### Your instructions:
Type the entries out once more. Match them exactly.

### Data shown:
*** Begin section ***
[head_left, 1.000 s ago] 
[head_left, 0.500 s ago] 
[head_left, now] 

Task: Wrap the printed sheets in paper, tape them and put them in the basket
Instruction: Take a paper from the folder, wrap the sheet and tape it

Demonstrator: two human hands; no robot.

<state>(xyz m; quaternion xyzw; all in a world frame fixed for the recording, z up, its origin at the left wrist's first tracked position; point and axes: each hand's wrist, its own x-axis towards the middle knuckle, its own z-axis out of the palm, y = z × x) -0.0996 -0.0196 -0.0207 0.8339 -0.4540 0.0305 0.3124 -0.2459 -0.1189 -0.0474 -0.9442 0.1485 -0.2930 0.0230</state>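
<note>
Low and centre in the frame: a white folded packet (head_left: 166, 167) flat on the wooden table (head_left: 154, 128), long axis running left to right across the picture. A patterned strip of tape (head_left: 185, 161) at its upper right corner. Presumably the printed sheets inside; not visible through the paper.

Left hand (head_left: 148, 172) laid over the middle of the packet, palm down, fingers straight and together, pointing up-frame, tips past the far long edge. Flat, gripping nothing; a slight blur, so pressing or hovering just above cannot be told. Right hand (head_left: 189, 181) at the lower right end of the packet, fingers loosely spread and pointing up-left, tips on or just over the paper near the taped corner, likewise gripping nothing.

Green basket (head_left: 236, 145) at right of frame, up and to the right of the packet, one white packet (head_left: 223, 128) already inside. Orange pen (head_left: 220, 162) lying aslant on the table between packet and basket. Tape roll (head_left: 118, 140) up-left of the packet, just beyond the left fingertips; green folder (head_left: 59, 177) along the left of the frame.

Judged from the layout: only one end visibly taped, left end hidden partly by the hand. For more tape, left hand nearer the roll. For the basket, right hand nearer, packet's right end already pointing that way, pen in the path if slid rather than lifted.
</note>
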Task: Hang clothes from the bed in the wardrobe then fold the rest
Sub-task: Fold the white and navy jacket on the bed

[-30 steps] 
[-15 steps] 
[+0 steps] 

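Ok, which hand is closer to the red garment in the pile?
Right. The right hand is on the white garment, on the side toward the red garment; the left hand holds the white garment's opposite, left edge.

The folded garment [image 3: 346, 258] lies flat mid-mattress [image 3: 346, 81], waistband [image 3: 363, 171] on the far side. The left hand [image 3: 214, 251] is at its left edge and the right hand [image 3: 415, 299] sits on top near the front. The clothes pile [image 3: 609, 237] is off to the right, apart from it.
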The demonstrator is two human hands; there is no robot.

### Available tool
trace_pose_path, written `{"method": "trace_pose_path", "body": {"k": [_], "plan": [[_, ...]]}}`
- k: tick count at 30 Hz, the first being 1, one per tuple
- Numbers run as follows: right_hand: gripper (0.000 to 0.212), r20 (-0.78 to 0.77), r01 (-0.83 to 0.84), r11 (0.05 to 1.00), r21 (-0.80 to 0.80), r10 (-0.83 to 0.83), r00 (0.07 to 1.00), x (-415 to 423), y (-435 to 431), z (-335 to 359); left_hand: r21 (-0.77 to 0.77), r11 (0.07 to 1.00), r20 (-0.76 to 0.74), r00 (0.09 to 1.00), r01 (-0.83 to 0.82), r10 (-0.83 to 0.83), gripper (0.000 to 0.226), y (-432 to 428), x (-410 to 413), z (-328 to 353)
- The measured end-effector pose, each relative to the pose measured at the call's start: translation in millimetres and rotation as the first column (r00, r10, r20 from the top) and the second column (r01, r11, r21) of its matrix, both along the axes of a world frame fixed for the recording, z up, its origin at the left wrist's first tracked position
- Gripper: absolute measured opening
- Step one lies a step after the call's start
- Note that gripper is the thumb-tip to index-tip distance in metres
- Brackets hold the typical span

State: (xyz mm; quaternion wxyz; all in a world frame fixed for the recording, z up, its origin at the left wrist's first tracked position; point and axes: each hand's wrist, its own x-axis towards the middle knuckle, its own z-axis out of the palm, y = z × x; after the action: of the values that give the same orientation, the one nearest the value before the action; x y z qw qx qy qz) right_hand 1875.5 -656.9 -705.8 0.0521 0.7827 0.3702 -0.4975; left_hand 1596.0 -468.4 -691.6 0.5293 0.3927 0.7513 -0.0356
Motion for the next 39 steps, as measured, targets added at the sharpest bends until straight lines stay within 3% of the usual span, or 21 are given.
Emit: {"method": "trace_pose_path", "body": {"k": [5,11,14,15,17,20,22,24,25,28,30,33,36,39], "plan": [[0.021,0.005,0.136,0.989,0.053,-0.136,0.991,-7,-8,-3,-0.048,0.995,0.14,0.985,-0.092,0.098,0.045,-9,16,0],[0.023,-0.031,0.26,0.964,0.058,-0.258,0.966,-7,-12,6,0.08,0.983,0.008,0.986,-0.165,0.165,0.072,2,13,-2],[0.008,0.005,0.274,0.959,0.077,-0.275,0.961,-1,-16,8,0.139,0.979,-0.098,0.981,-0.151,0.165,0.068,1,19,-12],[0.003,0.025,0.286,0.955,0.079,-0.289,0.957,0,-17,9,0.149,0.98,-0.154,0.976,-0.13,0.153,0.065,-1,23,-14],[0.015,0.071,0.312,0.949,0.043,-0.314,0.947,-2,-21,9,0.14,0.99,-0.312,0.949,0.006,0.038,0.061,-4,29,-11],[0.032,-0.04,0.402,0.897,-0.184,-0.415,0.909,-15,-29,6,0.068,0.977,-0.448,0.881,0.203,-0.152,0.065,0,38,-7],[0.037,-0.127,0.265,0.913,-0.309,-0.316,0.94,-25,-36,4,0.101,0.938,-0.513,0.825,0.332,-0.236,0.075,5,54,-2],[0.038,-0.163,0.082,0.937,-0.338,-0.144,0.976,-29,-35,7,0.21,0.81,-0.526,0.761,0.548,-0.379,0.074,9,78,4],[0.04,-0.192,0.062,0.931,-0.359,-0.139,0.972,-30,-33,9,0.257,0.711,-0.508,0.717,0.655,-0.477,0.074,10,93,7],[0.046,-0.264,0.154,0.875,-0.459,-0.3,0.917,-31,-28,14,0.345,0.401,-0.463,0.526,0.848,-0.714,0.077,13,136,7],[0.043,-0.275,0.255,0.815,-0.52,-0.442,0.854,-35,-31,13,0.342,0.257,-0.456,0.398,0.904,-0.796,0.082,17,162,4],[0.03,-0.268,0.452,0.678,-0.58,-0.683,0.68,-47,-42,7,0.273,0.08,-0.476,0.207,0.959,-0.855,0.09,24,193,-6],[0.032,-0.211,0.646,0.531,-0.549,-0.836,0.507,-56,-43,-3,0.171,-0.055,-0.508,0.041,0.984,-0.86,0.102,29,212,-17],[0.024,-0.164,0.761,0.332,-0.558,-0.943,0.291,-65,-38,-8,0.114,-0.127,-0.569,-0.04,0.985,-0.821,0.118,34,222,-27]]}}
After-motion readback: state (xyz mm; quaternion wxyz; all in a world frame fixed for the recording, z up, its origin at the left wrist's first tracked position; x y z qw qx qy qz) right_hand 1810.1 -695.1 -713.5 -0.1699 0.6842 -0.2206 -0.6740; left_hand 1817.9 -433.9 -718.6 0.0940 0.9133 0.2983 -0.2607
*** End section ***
### Solution:
[head_left, 1.000 s ago] 
[head_left, 0.500 s ago] 
[head_left, now] 

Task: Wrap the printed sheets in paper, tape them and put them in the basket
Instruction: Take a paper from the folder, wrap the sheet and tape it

Demonstrator: two human hands; no robot.

<state>(xyz m; quaternion xyzw; all in a world frame fixed for the recording, z up, its origin at the left wrist's first tracked position; point and axes: each hand's wrist, its own x-axis towards the middle knuckle, its own z-axis out of the palm, y = z × x) -0.0996 -0.0196 -0.0207 0.8339 -0.4540 0.0305 0.3124 -0.2459 -0.1189 -0.0474 -0.9442 0.1485 -0.2930 0.0230</state>
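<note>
Low and centre in the frame: a white folded packet (head_left: 166, 167) flat on the wooden table (head_left: 154, 128), long axis running left to right across the picture. A patterned strip of tape (head_left: 185, 161) at its upper right corner. Presumably the printed sheets inside; not visible through the paper.

Left hand (head_left: 148, 172) laid over the middle of the packet, palm down, fingers straight and together, pointing up-frame, tips past the far long edge. Flat, gripping nothing; a slight blur, so pressing or hovering just above cannot be told. Right hand (head_left: 189, 181) at the lower right end of the packet, fingers loosely spread and pointing up-left, tips on or just over the paper near the taped corner, likewise gripping nothing.

Green basket (head_left: 236, 145) at right of frame, up and to the right of the packet, one white packet (head_left: 223, 128) already inside. Orange pen (head_left: 220, 162) lying aslant on the table between packet and basket. Tape roll (head_left: 118, 140) up-left of the packet, just beyond the left fingertips; green folder (head_left: 59, 177) along the left of the frame.

Judged from the layout: only one end visibly taped, left end hidden partly by the hand. For more tape, left hand nearer the roll. For the basket, right hand nearer, packet's right end already pointing that way, pen in the path if slid rather than lifted.
</note>
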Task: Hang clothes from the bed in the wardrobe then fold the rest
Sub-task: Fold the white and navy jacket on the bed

[-30 steps] 
[-15 steps] 
[+0 steps] 

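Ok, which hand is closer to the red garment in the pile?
Right. The right hand is on the white garment, on the side toward the red garment; the left hand holds the white garment's opposite, left edge.

The folded garment [image 3: 346, 258] lies flat mid-mattress [image 3: 346, 81], waistband [image 3: 363, 171] on the far side. The left hand [image 3: 214, 251] is at its left edge and the right hand [image 3: 415, 299] sits on top near the front. The clothes pile [image 3: 609, 237] is off to the right, apart from it.
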The demonstrator is two human hands; there is no robot.

### Available tool
trace_pose_path, written `{"method": "trace_pose_path", "body": {"k": [_], "plan": [[_, ...]]}}`
- k: tick count at 30 Hz, the first being 1, one per tuple
- Numbers run as follows: right_hand: gripper (0.000 to 0.212), r20 (-0.78 to 0.77), r01 (-0.83 to 0.84), r11 (0.05 to 1.00), r21 (-0.80 to 0.80), r10 (-0.83 to 0.83), r00 (0.07 to 1.00), x (-415 to 423), y (-435 to 431), z (-335 to 359); left_hand: r21 (-0.77 to 0.77), r11 (0.07 to 1.00), r20 (-0.76 to 0.74), r00 (0.09 to 1.00), r01 (-0.83 to 0.82), r10 (-0.83 to 0.83), gripper (0.000 to 0.226), y (-432 to 428), x (-410 to 413), z (-328 to 353)
- The measured end-effector pose, each relative to the pose measured at the call's start: translation in millimetres and rotation as the first column (r00, r10, r20 from the top) and the second column (r01, r11, r21) of its matrix, both along the axes of a world frame fixed for the recording, z up, its origin at the left wrist's first tracked position
- Gripper: absolute measured opening
- Step one lies a step after the call's start
- Note that gripper is the thumb-tip to index-tip distance in metres
- Brackets hold the typical span

State: (xyz mm; quaternion wxyz; all in a world frame fixed for the recording, z up, its origin at the left wrist's first tracked position; point and axes: each hand's wrist, its own x-axis towards the middle knuckle, its own z-axis out of the palm, y = z × x; after the action: of the values that give the same orientation, the one nearest the value before the action; x y z qw qx qy qz) right_hand 1875.5 -656.9 -705.8 0.0521 0.7827 0.3702 -0.4975; left_hand 1596.0 -468.4 -691.6 0.5293 0.3927 0.7513 -0.0356
Motion for the next 39 steps, as measured, targets added at the sharpest bends until straight lines stay within 3% of the usual span, or 21 are given.
Emit: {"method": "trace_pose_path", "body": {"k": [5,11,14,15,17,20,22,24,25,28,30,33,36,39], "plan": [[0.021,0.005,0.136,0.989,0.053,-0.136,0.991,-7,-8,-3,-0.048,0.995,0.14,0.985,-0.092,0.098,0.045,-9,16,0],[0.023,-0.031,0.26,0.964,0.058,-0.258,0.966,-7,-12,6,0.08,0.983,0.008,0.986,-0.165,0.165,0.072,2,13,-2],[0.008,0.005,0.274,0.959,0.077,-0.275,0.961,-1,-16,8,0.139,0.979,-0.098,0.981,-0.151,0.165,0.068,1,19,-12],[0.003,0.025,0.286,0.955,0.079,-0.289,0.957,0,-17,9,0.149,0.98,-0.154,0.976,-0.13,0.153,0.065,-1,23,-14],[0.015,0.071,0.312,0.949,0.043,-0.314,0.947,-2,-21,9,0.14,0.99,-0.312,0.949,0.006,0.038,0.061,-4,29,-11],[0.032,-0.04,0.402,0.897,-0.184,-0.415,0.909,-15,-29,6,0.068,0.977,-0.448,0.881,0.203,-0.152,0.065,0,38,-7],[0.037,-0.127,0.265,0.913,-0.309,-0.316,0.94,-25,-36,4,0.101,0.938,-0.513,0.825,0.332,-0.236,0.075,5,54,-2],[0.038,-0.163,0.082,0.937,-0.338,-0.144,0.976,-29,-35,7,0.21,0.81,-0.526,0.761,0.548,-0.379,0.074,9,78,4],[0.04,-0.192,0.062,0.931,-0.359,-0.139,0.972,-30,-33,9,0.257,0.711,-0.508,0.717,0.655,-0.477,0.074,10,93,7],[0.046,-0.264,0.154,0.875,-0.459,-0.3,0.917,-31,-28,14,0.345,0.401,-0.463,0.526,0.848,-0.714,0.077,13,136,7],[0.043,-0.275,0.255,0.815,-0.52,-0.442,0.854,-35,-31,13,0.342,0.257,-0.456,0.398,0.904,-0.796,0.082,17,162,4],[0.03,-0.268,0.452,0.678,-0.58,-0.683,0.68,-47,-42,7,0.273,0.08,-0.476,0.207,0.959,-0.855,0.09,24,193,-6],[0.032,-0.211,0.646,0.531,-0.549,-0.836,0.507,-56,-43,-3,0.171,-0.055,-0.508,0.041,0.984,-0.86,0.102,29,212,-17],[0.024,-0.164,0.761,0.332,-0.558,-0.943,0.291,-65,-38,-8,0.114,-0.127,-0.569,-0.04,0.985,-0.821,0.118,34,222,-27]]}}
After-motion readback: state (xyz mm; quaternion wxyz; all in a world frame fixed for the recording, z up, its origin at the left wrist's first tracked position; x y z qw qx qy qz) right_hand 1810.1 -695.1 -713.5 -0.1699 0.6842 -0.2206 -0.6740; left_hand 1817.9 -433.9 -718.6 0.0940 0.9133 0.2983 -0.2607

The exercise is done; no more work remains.